* Action item *
Wherever a line of the data contains "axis", copy that line.

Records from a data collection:
————
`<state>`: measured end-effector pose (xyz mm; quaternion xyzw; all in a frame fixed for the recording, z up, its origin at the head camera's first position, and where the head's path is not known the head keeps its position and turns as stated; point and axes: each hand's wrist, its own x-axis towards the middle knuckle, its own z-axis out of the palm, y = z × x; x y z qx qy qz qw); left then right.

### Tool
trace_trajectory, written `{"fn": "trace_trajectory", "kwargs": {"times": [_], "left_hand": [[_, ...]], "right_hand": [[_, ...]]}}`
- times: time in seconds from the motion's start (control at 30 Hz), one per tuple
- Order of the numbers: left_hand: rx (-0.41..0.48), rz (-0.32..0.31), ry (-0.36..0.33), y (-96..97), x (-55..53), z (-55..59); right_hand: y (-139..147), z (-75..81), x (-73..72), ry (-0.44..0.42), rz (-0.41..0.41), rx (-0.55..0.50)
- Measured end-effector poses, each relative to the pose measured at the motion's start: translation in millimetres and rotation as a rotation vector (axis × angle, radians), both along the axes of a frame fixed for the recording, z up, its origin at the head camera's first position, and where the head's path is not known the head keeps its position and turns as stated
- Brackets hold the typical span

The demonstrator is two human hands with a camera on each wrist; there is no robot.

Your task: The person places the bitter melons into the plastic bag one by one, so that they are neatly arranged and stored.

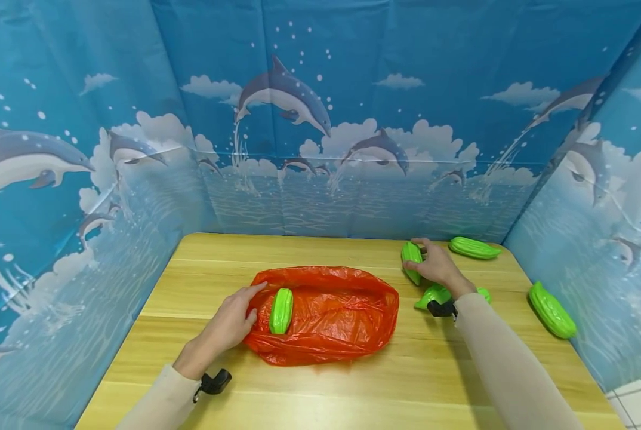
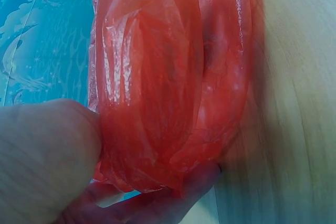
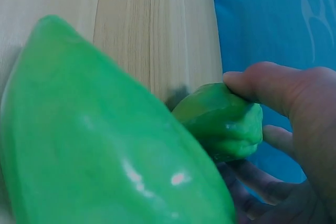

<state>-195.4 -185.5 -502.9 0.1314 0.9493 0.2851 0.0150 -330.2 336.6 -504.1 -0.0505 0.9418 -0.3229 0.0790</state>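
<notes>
A red plastic bag (image 1: 347,313) lies on the table with its mouth spread wide. My left hand (image 1: 229,319) holds its left rim; in the left wrist view the fingers (image 2: 194,187) curl about the edge of the film. Inside the bag, near that hand, is a green bitter gourd (image 1: 281,310). My right hand (image 1: 437,264) grips another bitter gourd (image 1: 411,263) at the back of the table, thumb and fingers on either side of its end (image 3: 231,124). A third bitter gourd (image 1: 433,295) lies beneath the right wrist, partly hidden, and looms large in the right wrist view.
Further bitter gourds lie at the back right corner (image 1: 474,248) and along the right edge (image 1: 552,310) of the wooden table (image 1: 320,397). A blue dolphin-print sheet (image 1: 353,203) rises behind the table and on both sides.
</notes>
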Motion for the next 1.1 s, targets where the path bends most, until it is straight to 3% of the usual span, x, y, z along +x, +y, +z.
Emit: {"fn": "trace_trajectory", "kwargs": {"times": [1.1], "left_hand": [[-0.02,0.0,0.009,3.6,-0.6,-2.3]], "right_hand": [[5.2,1.0,18.6,0.063,0.007,-0.051]]}}
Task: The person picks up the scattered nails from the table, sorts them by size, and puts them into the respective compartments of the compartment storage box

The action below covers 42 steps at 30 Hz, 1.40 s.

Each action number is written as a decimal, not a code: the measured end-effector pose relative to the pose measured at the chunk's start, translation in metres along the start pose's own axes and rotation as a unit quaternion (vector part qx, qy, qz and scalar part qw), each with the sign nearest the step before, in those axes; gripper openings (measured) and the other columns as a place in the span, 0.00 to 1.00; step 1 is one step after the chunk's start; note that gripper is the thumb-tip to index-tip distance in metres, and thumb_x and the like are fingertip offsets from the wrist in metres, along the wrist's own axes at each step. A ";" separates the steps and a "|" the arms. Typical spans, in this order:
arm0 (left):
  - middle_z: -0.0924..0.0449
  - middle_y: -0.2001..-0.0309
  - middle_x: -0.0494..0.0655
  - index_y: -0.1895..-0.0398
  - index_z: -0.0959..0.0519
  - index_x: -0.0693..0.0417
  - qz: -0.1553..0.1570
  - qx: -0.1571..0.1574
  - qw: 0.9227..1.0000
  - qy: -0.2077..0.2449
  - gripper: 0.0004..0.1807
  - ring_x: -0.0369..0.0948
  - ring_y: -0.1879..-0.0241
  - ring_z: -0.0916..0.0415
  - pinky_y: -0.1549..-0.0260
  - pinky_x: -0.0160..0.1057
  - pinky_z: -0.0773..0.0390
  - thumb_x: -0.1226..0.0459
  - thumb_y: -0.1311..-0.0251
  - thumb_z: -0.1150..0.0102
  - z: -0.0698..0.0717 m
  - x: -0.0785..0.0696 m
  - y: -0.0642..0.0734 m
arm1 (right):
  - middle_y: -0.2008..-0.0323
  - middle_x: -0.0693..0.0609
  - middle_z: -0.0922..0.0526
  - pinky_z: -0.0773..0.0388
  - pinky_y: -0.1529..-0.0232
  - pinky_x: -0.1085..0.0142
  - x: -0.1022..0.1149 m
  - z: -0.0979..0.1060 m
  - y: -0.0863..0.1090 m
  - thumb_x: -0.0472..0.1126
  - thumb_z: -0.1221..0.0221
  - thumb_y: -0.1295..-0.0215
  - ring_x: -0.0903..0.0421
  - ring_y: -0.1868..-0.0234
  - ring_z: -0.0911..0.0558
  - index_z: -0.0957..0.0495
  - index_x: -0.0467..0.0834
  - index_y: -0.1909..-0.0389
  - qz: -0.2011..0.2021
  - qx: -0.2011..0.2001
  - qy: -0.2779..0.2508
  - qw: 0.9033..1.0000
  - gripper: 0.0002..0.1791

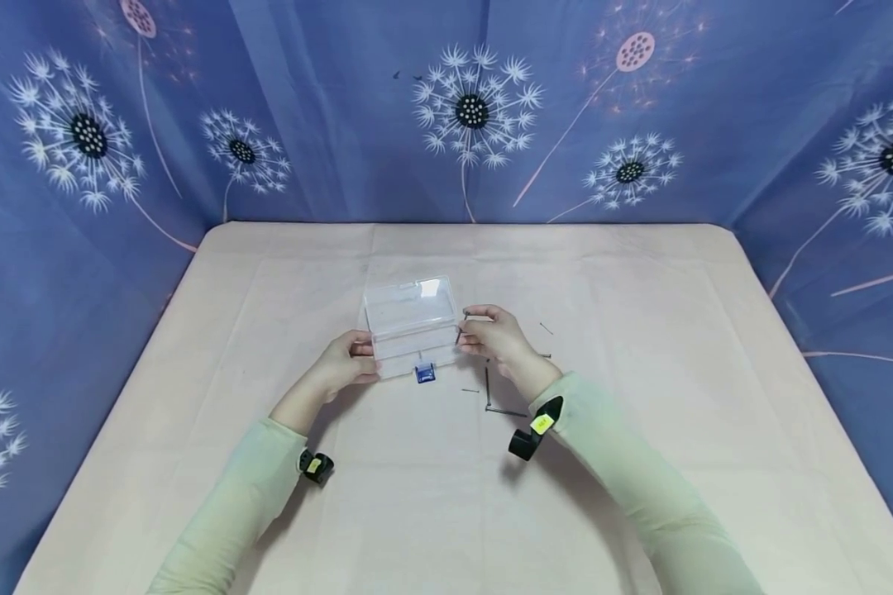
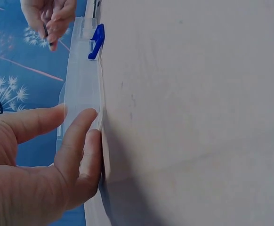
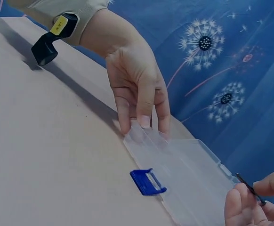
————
* Written reply *
`<state>`: measured end-effector pose (xyz mm; quaternion xyzw; all in a frame fixed for the recording, z up, its origin at the head camera's first position, and where the head's path is not known the head keeps its position and turns as stated; point and axes: each hand's wrist, its own x-axis towards the middle knuckle, its own z-axis out of the palm, y = z × x; x y z qx qy qz qw); left then right.
- Measured end-effector poses, each relative to the pose measured at the motion's start: translation in millimetres and rotation as a rotation vector (axis × angle, radians), both along the axes of a frame fixed for the recording, z up, its origin at the head camera's first position, and where the head's path is not known the head keeps its position and turns as stated

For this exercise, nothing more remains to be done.